By Christina Torode, Senior News Writer
12 May 2009 | SearchCIO-Midmarket.com
Many midmarket companies have a backlog of software testing and quality assurance (QA) projects waiting in a queue for months, but cloud service providers are offering a tempting alternative: Put your application development and QA labs in our virtual IT labs.
And companies are jumping on board, according to one recent survey. The survey of 1,771 corporate software buyers listed application testing and development as one of the top five uses for public clouds, according to a study by research firms The 451 Group and ChangeWave. The Q4 2008 survey also found that 60% more respondents said they were going to adopt public cloud computing, compared with the same group asked four months earlier (see box, below).
The cloud holds a huge appeal for application development and QA projects in that instead of projects lining up in backlogs as a result of limited testing resources, IT can tear up and down testing labs and in turn get projects to market faster. Companies don't have to build out their testing infrastructure, which could cost millions since testing environments need to mirror the production environments in which the applications will actually run. Testing environments also sometimes sit unused as application refresh cycles peak and wane.
Mike Casullo, CIO of WildBlue Communications Inc., a satellite broadband service provider with more than 400,000 subscribers and 250 employees, compares the dilemma of limited IT testing resources to having to wait months for a parking spot.
"I was tired of going into meetings and telling everyone that I couldn't get a project into QA this month because the parking lot was full," Casullo said. "I didn't want to build a bigger test environment -- it would cost millions -- so now I buy parking spots as I need them."
Those parking spots are preproduction IT labs for application development and QA testing that Casullo's IT team of 50 tears up and down as needed through a monthly contract with Seattle-based cloud service provider Skytap Inc. WildBlue's application developers self-provision the test environments using a Software as a Service-based virtual lab management application developed by Skytap.
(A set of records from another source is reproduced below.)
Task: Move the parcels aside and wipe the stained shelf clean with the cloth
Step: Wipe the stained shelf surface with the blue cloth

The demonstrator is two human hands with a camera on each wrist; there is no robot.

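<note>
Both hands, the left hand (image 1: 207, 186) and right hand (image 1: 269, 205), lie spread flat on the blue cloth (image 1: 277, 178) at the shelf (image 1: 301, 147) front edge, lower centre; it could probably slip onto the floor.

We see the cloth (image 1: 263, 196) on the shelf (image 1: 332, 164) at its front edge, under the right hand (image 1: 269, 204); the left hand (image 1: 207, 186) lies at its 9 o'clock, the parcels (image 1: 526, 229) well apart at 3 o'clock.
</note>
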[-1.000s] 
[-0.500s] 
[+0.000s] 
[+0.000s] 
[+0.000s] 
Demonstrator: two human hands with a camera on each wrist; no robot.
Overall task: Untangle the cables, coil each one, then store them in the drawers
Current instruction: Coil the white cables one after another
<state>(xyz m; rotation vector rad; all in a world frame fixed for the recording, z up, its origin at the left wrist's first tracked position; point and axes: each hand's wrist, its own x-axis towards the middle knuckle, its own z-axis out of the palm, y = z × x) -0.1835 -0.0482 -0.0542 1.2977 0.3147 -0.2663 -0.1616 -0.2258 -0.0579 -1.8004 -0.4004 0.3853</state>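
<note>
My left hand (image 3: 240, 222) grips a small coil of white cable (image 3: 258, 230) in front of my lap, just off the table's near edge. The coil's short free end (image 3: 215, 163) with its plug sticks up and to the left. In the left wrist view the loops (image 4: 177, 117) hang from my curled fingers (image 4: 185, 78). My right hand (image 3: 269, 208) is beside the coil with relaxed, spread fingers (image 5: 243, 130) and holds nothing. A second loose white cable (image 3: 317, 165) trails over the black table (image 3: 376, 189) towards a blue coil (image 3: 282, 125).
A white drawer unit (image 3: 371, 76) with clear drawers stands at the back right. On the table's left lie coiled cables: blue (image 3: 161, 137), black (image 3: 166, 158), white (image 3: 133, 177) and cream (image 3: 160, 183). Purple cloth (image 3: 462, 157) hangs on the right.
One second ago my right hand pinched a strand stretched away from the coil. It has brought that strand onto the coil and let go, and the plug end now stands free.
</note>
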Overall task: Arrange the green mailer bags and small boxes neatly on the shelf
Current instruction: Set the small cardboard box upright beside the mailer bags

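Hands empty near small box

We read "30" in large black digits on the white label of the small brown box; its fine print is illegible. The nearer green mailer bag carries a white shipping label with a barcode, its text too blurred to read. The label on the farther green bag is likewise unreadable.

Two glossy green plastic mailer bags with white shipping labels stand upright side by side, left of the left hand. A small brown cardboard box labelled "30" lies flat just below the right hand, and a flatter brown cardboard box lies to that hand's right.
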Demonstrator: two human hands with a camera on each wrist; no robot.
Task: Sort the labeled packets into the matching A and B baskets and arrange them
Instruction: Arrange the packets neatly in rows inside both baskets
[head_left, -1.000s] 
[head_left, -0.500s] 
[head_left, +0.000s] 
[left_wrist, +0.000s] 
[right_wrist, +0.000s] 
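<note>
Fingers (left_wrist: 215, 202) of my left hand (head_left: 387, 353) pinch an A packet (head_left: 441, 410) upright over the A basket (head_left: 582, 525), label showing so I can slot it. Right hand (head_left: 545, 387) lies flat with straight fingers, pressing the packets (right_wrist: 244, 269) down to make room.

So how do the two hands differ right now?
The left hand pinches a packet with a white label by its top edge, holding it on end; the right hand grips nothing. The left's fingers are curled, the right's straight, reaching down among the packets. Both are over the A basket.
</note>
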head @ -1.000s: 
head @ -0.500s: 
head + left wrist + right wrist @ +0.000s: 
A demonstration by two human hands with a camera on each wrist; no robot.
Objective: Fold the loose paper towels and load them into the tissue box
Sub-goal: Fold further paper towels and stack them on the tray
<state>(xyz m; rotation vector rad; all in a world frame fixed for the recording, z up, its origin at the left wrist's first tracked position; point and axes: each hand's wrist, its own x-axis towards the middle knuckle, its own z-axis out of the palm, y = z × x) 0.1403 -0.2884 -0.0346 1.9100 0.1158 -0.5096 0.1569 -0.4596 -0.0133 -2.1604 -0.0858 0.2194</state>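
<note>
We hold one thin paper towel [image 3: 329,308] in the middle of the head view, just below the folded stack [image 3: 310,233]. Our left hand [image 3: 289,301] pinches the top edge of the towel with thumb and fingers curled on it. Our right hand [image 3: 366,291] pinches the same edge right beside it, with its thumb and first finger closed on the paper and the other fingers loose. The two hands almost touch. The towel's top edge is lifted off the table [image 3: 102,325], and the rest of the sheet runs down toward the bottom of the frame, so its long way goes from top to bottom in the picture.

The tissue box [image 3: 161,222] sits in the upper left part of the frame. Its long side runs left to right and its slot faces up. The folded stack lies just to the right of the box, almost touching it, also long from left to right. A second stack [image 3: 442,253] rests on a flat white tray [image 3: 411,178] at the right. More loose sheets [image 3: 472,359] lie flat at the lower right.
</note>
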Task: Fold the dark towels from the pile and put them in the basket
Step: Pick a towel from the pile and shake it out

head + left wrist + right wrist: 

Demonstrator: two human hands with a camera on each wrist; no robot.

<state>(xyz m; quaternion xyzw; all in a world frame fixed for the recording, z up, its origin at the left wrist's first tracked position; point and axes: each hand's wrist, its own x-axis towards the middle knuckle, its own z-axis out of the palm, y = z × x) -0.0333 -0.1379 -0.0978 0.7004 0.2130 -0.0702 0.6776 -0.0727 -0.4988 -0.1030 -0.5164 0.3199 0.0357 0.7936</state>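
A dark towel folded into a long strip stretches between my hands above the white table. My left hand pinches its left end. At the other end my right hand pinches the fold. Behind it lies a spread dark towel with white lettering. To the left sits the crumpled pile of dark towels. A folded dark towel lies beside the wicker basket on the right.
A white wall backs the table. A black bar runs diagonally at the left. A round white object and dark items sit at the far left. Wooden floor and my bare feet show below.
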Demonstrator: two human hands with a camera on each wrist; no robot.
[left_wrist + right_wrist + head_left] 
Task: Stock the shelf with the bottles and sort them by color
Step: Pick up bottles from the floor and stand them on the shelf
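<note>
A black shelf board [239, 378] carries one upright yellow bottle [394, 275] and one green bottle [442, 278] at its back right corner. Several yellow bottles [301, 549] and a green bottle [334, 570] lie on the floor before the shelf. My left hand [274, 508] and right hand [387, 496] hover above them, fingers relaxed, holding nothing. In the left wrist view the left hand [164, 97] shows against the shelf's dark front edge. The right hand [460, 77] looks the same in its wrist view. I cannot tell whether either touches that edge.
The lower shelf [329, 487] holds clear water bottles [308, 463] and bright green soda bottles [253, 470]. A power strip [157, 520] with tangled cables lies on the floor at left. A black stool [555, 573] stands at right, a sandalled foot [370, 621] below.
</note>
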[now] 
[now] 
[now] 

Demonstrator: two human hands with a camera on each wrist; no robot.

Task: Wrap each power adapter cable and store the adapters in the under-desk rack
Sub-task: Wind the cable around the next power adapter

The test environment then resides on a shared virtual infrastructure, based on VMware Inc. technology, which Skytap built in its data center and a colocation facility.
The initial virtual lab WildBlue built with Skytap tested applications that are downloaded to customers' computers to enable the satellite broadband connection and allow WildBlue's IT staff to diagnose connectivity problems. Prior to using a cloud-based virtual testing environment, WildBlue's IT staff members had to simulate numerous custom configuration scenarios, including many different operating systems, on their own infrastructure of VMware virtual machines.
The project was in the design phase beginning in August 2007 and in beta by November. If WildBlue had tested the application in-house, Casullo estimated that his team would have still been in the beta phase in May 2008 -- taking six months longer.
Casullo wouldn't put a price tag on the project, but pricing for a virtual lab starts at about $2,500 to $3,000 a month, Skytap said.
The benefits of the cloud are much more far reaching than hard costs -- how much cost savings do you put on getting a project out three months earlier? Mike Casullo, CIO, WildBlue Communications Inc.
Next up were virtual test environments for most of WildBlue's custom applications including marketing, finance, customer care and order entry. Overall, Casullo estimated that working with Skytap has lowered his infrastructure costs by more than 60% and saved more than $1 million in upfront capital costs had WildBlue built more IT testing lab resources in-house.
Cost saving is icing on the cake when a CIO sees his time to market increase for every application development, QA and software refresh testing project, however, Casullo said.
"The benefits of the cloud are much more far reaching than hard costs --- how much cost savings do you put on getting a project out three months earlier?" Casullo said. "The business side doesn't care if it's in the cloud, or in a virtual environment. They just want their applications sooner, and they want them to work."
Skytap was the right fit for WildBlue on many levels, but other factors for that fit were that WildBlue's application production environment also resided on virtual machines and the hypervisor of choice, VMware, was used by both parties. Testing of the application as far as virtual machine specifications, network settings, loads and so on in the virtual lab environment reflected the true production environment.
Limitations of the cloud computing test environment
However, a test environment in the cloud is not for everyone. Some cloud providers limit the types of configurations, servers or storage they support, such that they won't mirror a customer's real-world production environment.
"The cloud [test environment] doesn't reflect production environments --applications run on specific [physical] servers, specific virtualization technology, specific networking and bandwidth, and that is hard to replicate," said James Staten, an analyst at Cambridge-Mass.-based Forrester Research Inc. "Then there's the issue of cloud providers not supporting the technology that you use at all, like a specific HP blade server."
On the virtualization side, some cloud providers offer only a vanilla virtualization test environment. "Even in a virtual test environment, you want it to look just like production to see how it behaves," Staten said. "So there will be cases when preproduction level testing still has to be done in-house."